DATA
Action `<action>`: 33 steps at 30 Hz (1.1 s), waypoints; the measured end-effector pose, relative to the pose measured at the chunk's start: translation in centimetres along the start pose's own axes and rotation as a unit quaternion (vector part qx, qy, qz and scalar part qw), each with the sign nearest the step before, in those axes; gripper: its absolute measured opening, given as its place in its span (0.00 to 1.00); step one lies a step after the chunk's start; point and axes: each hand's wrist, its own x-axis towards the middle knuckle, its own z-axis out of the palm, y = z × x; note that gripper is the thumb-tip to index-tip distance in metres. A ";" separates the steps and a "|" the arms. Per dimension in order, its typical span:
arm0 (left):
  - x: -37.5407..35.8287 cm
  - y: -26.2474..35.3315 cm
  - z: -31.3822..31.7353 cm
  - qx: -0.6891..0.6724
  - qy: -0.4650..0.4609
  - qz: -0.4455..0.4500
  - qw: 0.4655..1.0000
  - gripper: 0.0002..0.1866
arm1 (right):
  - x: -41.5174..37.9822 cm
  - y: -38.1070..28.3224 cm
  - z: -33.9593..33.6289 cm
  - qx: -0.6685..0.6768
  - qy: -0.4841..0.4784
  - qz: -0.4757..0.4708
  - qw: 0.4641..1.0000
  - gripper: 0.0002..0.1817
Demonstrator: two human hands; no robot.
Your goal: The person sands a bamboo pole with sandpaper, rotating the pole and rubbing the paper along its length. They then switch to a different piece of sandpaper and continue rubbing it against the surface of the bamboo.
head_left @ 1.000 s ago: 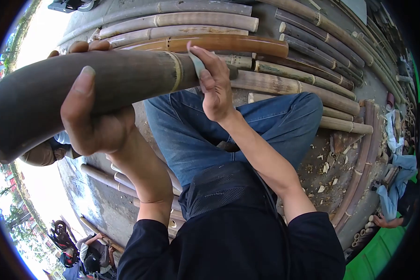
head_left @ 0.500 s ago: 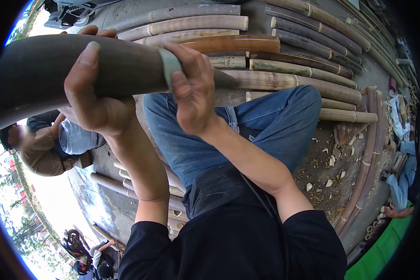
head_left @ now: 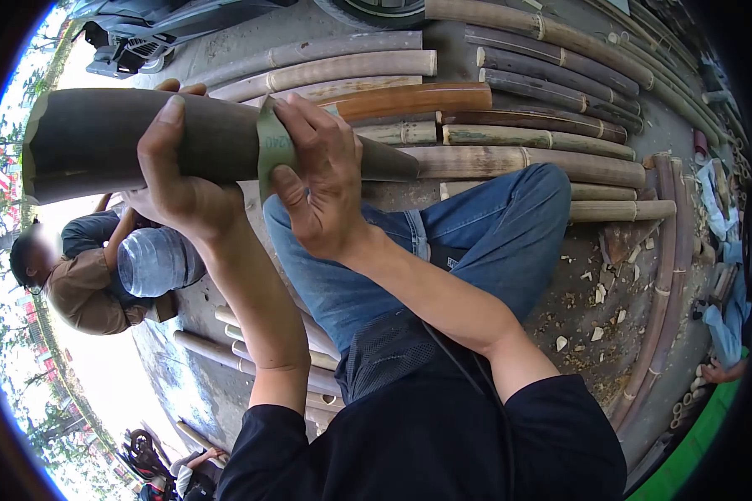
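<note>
A thick dark bamboo tube [head_left: 217, 138] lies across the upper left, its wide, rough-edged end toward the left. My left hand [head_left: 184, 179] is wrapped round it from below, thumb on the near side and fingertips showing over the top edge. Farther right along the tube, my right hand [head_left: 322, 175] presses a green strip of sandpaper [head_left: 274, 146] with printed digits around the surface, thumb below and fingers above. The narrower end of the tube points right, past my right hand, over the laid-out bamboo.
Bamboo poles [head_left: 485, 159] lie in rows beyond my crossed legs [head_left: 493, 230]. Wood chips [head_left: 597, 334] litter the ground at right. A seated person [head_left: 83, 267] is at left beside a clear water jug [head_left: 152, 260]. A wheel [head_left: 384, 10] shows at the top.
My right hand and the sandpaper have shifted slightly left along the tube. The tube's wide end has moved right in view, and the strip now appears sharper.
</note>
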 end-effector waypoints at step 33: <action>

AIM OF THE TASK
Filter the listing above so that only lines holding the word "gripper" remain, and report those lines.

ANSWER SECTION
Action `<action>`: 33 steps at 30 Hz (1.1 s), waypoints; the measured end-effector pose, relative to the pose measured at the chunk's start: translation in centimetres along the start pose's own axes and rotation as a unit quaternion (vector part qx, qy, qz and scalar part qw), each with the sign nearest the step before, in those axes; gripper: its absolute measured opening, given as its place in its span (0.00 to 1.00); step one lies a step after the chunk's start; point and axes: each hand's wrist, its own x-axis towards the middle knuckle, its own z-axis out of the palm, y = z × x; note that gripper is the thumb-tip to index-tip distance in metres. A ";" separates the steps and a "|" the arms. Per dimension in order, its typical span:
  - gripper: 0.0002..0.1866
  - gripper: 0.0002..0.1817

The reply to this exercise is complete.